Whereas, Sending thousands of PCA children as "œmissionaries" to their unbelieving teachers and classmates has failed to contribute to increasing holiness in the public schools. On the contrary, the Nehemiah Institute documents growing evidence that the public schools are successfully converting covenant children to secular humanism, and

Whereas, We are squandering a great opportunity to instruct these children in the truth of God´s word and its application to all of life; 

Therefore, be it resolved that the 33rd General Assembly of the Presbyterian Church in America encourages all her officers and members to remove their children from the public schools and see to it that they receive a thoroughly Christian education, for the glory of God and the good of Christ´s church.


----------



## LadyFlynt (Jun 11, 2005)

YAY!!! We SHOULD be pulling the children in church out of the schools....and the parents do need to be held responsible for this by the church....In my humble opinion.


----------



## satz (Jun 11, 2005)

I'am not sure how exactly the PCA operates, but if this resolution is passed what will the practical effects on members be?

While i understand the many objections there are to public schooling, i don't really feel comfortable with the idea of labelling it a sin and (possibly?) subjecting those who keep their children in public schools to discipline or rebuke.

[Edited on 6-11-2005 by satz]


----------



## WrittenFromUtopia (Jun 11, 2005)

Sounds awesome, but the SBC will never pass that.

It is pretty much understood that you home-school your kids in the RP Church (or at least keep them out of public schools at a minimum...).


----------



## satz (Jun 11, 2005)

> _Originally posted by WrittenFromUtopia_
> Sounds awesome, but the SBC will never pass that.
> 
> It is pretty much understood that you home-school your kids in the RP Church (or at least keep them out of public schools at a minimum...).




just curious...would a couple who did send their children to public schools to liable for church discipline?

If the government mandate complusory school attendence is this a suitable area for defiance?


----------



## Contra_Mundum (Jun 11, 2005)

My guess is: it won't pass. Too many people _who generally agree with its principles_ will balk at its boldness.

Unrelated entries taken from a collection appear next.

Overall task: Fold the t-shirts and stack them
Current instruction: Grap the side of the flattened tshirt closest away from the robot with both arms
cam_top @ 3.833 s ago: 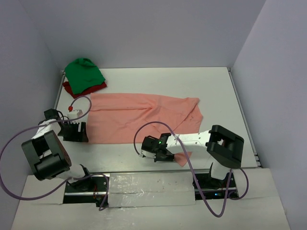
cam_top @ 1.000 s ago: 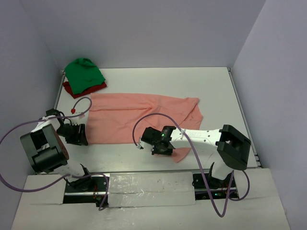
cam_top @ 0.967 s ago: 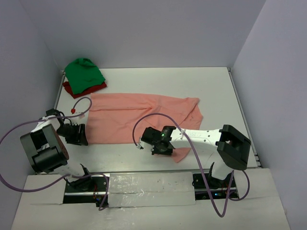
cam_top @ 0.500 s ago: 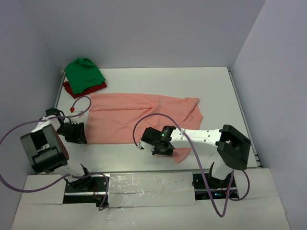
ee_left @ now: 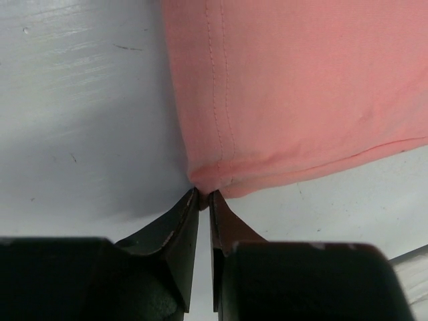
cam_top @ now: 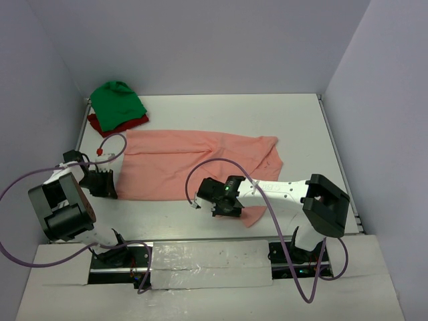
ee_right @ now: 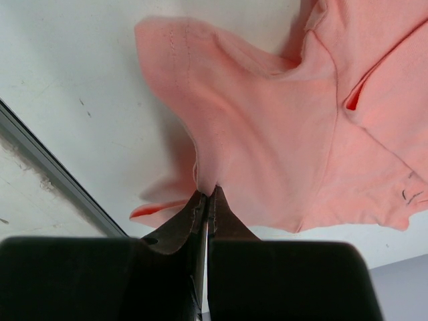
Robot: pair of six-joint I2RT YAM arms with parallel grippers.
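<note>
in the upper left of the overhead view the green t-shirt (cam_top: 118, 100) sits heaped on the dark red t-shirt (cam_top: 100, 126), both well apart from the work.

below them, at the left edge, the left gripper (cam_top: 112, 186) meets the lower left corner of the salmon-pink t-shirt (cam_top: 194, 164). in the left wrist view the left gripper (ee_left: 202, 194) has its fingers drawn almost together, nipping the very tip of the stitched hem corner, and the cloth (ee_left: 301, 100) spreads up and to the right, away from them.

the shirt lies flat on the table (cam_top: 301, 117) with its long axis running left to right across the frame, smooth on the left and rumpled toward the right.

at lower centre the right gripper (cam_top: 200, 198) has the shirt's near right part. in the right wrist view its fingertips (ee_right: 207, 192) are pressed tight on a raised fold of pink cloth (ee_right: 267, 134), which rises above them.

so both grips sit on the near long edge, one toward each end. i'd guess the fold goes away from the arms, near edge carried toward the far edge. the left hold looks thin and might slip.
</note>
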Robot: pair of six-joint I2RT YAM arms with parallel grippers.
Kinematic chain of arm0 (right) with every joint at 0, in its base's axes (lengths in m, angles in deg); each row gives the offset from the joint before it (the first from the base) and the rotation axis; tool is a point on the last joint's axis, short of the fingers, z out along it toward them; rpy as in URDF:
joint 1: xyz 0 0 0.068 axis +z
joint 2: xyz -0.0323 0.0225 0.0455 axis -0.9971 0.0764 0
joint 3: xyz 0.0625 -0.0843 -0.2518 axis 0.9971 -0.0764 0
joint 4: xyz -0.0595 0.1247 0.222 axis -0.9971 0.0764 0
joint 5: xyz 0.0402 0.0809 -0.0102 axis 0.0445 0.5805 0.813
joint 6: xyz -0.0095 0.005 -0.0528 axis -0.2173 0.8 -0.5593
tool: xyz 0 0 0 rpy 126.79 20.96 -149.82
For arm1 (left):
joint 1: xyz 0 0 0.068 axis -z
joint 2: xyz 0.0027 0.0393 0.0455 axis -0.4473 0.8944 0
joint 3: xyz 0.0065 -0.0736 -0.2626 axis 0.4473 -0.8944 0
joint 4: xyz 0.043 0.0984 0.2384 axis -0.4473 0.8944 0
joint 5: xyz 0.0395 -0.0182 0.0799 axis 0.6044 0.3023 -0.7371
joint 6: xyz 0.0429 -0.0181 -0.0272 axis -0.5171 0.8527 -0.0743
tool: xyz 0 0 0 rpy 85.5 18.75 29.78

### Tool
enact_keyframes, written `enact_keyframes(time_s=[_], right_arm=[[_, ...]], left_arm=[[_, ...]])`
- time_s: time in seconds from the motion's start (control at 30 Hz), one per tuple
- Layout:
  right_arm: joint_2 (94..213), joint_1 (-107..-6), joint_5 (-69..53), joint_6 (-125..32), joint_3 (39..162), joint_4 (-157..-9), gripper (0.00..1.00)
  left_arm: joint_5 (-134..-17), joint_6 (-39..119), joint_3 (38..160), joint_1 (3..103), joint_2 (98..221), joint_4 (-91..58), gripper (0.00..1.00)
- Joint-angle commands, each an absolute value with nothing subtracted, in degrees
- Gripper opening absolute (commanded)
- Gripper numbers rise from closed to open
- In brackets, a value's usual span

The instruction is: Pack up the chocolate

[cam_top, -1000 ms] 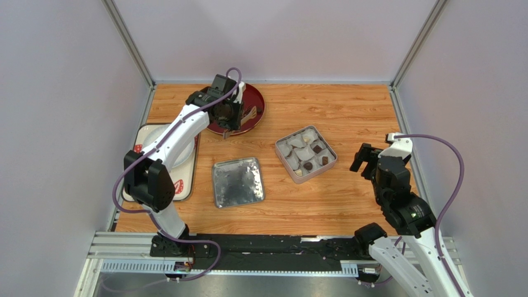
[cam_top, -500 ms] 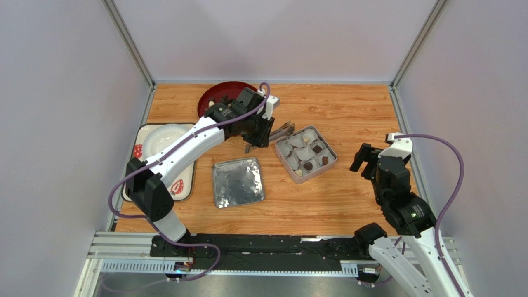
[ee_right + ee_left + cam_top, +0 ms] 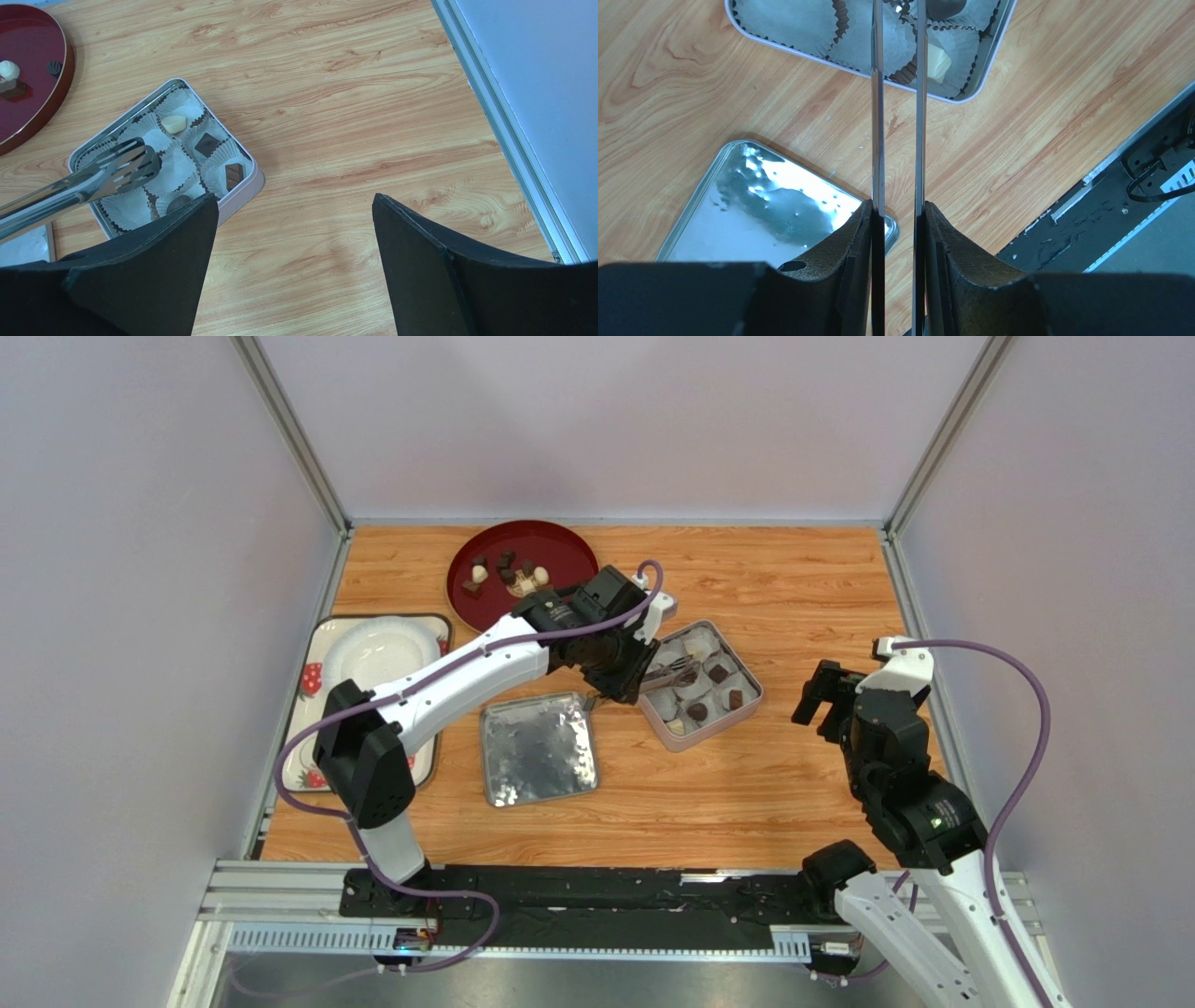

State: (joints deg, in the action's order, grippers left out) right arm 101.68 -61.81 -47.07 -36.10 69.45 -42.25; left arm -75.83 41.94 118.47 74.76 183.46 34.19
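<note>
Left gripper (image 3: 898,210) is clamped on the handles of the tongs (image 3: 105,178), squeezing the two blades close and nearly parallel, and the slotted heads are right over the tin (image 3: 735,658), above the paper cups (image 3: 174,162) in its middle. Is there a piece between the heads? Can't tell, neither wrist view shows the gap clearly. Chocolate (image 3: 208,145) is already in the tin: dark pieces sit in cups along the side nearest the right arm, and a cream one in a cup at the far corner. More pieces wait on the red plate (image 3: 554,557), beyond the tin and off to its left. The lid (image 3: 537,746) lies flat just left of the tin, on the near side. Right gripper (image 3: 295,203) hangs to the right of the tin with its jaws spread wide and nothing in them.

This looks like the drop-off step, mid-pack, with several cups bare. Next move, as I read it: line the heads up over one bare cup, lower gently, then ease the squeeze so the tongs spring apart. The cups are flimsy, so a low or sideways stroke could drag one out of place
</note>
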Motion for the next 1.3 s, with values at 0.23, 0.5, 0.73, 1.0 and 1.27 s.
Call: enact_keyframes(time_s=[0.23, 0.5, 0.73, 1.0, 1.27], right_arm=[[101.6, -61.8, -47.0, -36.5, 69.4, -44.7, 0.85], [101.9, -61.8, -46.7, -36.7, 69.5, -44.7, 0.85], [102.0, -61.8, -46.6, -36.6, 69.5, -44.8, 0.85], [102.2, -61.8, -46.4, -36.7, 69.5, -44.8, 0.85], [102.2, -61.9, -46.4, -36.6, 69.5, -44.8, 0.84]], left_arm=[[-76.0, 40.9, 121.4, 75.5, 186.7, 32.6, 0.39], [-75.3, 40.8, 122.7, 75.8, 188.0, 32.6, 0.42], [-76.0, 40.9, 122.8, 75.8, 187.6, 32.6, 0.43], [-78.6, 41.5, 122.6, 75.8, 185.0, 32.0, 0.43], [-86.0, 42.3, 121.3, 74.5, 179.9, 31.1, 0.37]])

They will try to water it down, and then vote it down, so they will not have to go back home and explain to Dick and Jane why their church is making them "uncomfortable" about the cesspool they drop their kids in 40 hours a week.

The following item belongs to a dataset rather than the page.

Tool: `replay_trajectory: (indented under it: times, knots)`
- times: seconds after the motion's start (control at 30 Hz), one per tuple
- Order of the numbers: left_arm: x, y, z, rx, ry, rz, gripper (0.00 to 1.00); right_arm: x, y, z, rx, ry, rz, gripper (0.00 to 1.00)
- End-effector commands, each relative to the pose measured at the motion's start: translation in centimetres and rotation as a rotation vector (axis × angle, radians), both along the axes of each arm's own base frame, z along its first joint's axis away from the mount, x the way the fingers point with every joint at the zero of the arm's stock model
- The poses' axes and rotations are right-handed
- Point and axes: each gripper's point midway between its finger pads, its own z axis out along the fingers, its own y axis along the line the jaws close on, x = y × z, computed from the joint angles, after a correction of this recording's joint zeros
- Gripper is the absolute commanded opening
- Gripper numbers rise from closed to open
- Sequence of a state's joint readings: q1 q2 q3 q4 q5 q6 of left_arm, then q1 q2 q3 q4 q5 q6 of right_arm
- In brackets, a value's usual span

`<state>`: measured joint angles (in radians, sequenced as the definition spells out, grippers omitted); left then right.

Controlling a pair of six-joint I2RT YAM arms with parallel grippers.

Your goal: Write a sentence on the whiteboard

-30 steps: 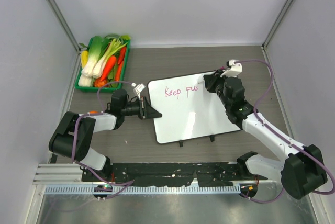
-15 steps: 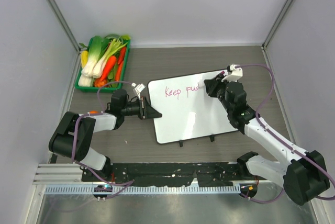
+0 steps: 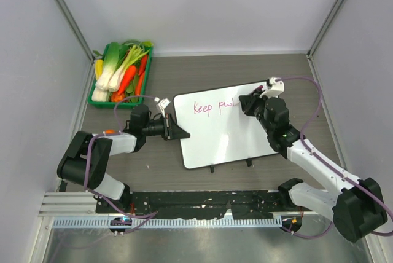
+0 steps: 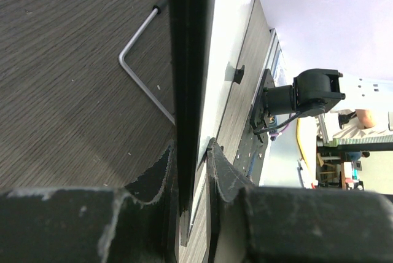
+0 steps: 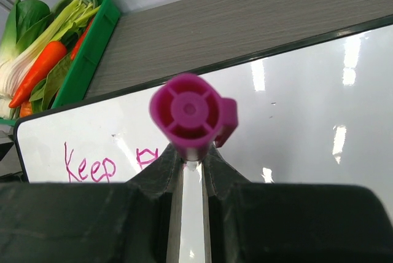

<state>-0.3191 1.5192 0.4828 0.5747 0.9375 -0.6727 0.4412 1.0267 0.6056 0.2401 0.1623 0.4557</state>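
Note:
The whiteboard [image 3: 221,131] lies flat mid-table, white with a thin black rim and two black clips on its near edge; pink writing "Keep pu" and a further stroke runs along its far part. My left gripper [image 3: 178,131] is shut on the board's left edge, seen edge-on in the left wrist view [image 4: 189,60]. My right gripper [image 3: 249,104] is shut on a magenta marker [image 5: 189,115], held upright over the board's far right part [image 5: 307,109], just right of the writing. The marker's tip is hidden.
A green tray [image 3: 147,66] of vegetables stands at the back left, also showing in the right wrist view [image 5: 92,42]. A bent metal rod [image 4: 144,69] lies on the table under the board's edge. Grey walls enclose the table.
My right gripper has shifted slightly right along the writing line with the marker, and one more pink stroke has appeared after "pu". The left arm has not moved.

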Motion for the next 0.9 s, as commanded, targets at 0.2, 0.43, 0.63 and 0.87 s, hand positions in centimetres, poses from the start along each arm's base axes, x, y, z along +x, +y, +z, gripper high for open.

Truth is, I really don't like resolutions. I prefer reports from committees that get voted on defining the church's position on things. Resolutions are a way to get quick, public "statements" about matters; or, just as often, to get an "issue" some publicity, whether or not it gets passage. What good is a resolution that "passes" with 55% of the votes? Of the quorum? What, if anything, has the church _said_ in cases like that? Resolutions are little more than consensus gauges.


----------



## LadyFlynt (Jun 11, 2005)

It all sounds sad, but true. I know many PCA ers who have theri children in the public school systerm and even participating in things that may not be appropriate, and I don't believe they would ever go for this. However (maybe this is from having grown up IFB), I have nothing against a church insisting upon something in an area like this. However, they would need to find ways to help certain congregants to be capable of doing it. Such as single or widowed parents. They needs to provide the schooling for these children or provide for the families so that the parent can stay home and school. I'm with Doug Phillips on this issue, obviously.


----------



## Contra_Mundum (Jun 11, 2005)

My present church once started a Christian school on the property. After many years they closed it, because so many parents had gone all the way to homeschooling, thus it no longer served the need.


----------



## BlackCalvinist (Jun 15, 2005)

I didn't see it listed here by anyone, but.....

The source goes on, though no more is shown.